» **DATA FOR REVIEW**
== Segment start ==
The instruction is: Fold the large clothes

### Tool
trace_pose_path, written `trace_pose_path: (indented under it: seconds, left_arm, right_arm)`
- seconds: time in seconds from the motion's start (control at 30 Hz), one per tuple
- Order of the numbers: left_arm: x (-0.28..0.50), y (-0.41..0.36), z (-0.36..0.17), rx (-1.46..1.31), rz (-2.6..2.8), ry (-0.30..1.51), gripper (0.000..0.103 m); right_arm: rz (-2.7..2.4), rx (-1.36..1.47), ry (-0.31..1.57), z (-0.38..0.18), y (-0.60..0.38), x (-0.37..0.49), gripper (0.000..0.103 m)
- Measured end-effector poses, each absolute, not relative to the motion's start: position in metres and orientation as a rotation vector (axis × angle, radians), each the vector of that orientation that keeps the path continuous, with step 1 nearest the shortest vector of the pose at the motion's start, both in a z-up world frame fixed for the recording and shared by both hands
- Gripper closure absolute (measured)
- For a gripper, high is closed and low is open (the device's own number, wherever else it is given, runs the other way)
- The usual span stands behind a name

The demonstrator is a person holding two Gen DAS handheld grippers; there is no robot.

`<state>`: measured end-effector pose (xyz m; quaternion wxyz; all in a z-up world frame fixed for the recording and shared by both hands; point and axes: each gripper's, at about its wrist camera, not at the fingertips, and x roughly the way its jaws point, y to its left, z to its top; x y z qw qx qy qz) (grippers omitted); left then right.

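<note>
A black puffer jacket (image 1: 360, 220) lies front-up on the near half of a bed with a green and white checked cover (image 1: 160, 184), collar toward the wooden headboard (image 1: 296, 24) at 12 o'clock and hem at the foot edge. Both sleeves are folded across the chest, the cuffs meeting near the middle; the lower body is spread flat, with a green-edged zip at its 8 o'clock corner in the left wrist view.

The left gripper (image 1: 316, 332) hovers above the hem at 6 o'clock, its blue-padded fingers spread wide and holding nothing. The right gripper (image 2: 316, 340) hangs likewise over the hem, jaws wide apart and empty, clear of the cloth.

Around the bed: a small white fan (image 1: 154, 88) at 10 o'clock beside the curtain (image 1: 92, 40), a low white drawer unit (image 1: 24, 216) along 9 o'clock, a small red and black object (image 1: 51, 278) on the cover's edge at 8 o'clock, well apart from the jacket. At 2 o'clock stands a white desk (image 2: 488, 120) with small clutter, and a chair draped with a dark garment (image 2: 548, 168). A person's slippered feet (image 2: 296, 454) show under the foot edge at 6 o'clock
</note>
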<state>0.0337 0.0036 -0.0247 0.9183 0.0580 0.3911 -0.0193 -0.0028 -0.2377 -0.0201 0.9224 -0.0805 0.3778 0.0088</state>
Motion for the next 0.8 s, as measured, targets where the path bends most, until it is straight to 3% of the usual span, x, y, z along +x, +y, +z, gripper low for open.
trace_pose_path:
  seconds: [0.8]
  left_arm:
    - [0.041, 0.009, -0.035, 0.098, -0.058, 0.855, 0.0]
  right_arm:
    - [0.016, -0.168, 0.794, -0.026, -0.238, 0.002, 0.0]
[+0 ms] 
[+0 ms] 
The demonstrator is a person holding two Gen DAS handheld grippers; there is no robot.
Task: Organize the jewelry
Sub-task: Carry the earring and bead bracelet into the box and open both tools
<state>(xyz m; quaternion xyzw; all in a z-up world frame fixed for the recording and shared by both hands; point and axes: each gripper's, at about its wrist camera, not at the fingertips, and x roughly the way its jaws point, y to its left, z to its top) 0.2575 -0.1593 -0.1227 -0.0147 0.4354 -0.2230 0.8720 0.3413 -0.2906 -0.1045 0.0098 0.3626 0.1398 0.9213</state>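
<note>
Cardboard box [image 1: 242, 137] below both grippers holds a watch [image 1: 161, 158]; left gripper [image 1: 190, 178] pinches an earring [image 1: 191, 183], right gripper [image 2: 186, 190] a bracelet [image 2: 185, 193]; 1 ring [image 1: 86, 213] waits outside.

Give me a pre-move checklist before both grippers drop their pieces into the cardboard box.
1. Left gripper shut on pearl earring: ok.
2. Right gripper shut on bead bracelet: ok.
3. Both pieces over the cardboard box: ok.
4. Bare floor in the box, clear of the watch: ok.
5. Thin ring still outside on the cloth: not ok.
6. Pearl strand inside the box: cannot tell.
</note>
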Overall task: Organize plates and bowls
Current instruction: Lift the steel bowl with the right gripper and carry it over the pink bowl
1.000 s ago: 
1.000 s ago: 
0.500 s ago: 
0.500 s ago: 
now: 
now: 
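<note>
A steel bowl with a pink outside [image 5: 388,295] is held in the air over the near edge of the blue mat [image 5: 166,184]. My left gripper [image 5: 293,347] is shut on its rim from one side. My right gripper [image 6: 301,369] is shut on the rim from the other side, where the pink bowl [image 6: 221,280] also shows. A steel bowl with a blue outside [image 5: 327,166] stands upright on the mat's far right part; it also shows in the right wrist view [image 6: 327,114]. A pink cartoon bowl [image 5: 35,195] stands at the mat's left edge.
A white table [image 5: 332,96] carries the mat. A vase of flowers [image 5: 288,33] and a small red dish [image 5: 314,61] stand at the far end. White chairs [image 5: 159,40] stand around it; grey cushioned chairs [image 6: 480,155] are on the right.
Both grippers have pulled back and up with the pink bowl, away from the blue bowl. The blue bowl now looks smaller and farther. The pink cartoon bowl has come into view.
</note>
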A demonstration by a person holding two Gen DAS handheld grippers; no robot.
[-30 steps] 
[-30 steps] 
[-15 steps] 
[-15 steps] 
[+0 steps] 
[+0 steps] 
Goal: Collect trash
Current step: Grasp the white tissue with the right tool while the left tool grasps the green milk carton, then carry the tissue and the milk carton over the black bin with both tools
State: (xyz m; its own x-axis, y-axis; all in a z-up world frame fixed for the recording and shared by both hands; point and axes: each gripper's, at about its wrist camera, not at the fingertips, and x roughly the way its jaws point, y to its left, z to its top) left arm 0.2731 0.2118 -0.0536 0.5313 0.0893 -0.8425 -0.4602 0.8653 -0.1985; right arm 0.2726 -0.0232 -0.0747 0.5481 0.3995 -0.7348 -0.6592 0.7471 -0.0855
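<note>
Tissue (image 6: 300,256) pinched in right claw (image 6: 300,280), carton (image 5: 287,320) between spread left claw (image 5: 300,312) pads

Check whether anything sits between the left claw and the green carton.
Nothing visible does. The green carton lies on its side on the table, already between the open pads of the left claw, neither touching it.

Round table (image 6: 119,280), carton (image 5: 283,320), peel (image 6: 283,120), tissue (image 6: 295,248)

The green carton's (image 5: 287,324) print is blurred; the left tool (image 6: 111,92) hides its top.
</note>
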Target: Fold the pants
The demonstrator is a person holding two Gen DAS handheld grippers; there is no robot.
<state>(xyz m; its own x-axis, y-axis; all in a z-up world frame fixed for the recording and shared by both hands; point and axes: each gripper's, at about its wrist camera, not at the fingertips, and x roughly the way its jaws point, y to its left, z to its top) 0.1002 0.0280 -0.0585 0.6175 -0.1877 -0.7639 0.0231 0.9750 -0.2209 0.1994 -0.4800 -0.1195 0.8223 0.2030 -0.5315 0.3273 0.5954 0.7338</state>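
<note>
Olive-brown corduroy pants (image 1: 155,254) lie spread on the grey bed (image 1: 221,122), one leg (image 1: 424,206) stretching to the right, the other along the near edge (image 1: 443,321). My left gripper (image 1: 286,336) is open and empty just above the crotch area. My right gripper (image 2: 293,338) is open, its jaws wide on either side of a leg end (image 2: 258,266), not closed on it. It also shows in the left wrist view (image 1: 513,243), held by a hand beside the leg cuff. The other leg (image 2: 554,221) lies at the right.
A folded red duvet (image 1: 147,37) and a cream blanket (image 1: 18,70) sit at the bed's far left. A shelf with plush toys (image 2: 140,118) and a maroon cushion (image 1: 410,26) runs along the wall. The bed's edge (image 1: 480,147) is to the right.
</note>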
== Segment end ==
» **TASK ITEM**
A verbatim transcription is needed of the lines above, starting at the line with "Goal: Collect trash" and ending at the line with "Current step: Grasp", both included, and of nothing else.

» **WRITTEN RESPONSE**
Goal: Collect trash
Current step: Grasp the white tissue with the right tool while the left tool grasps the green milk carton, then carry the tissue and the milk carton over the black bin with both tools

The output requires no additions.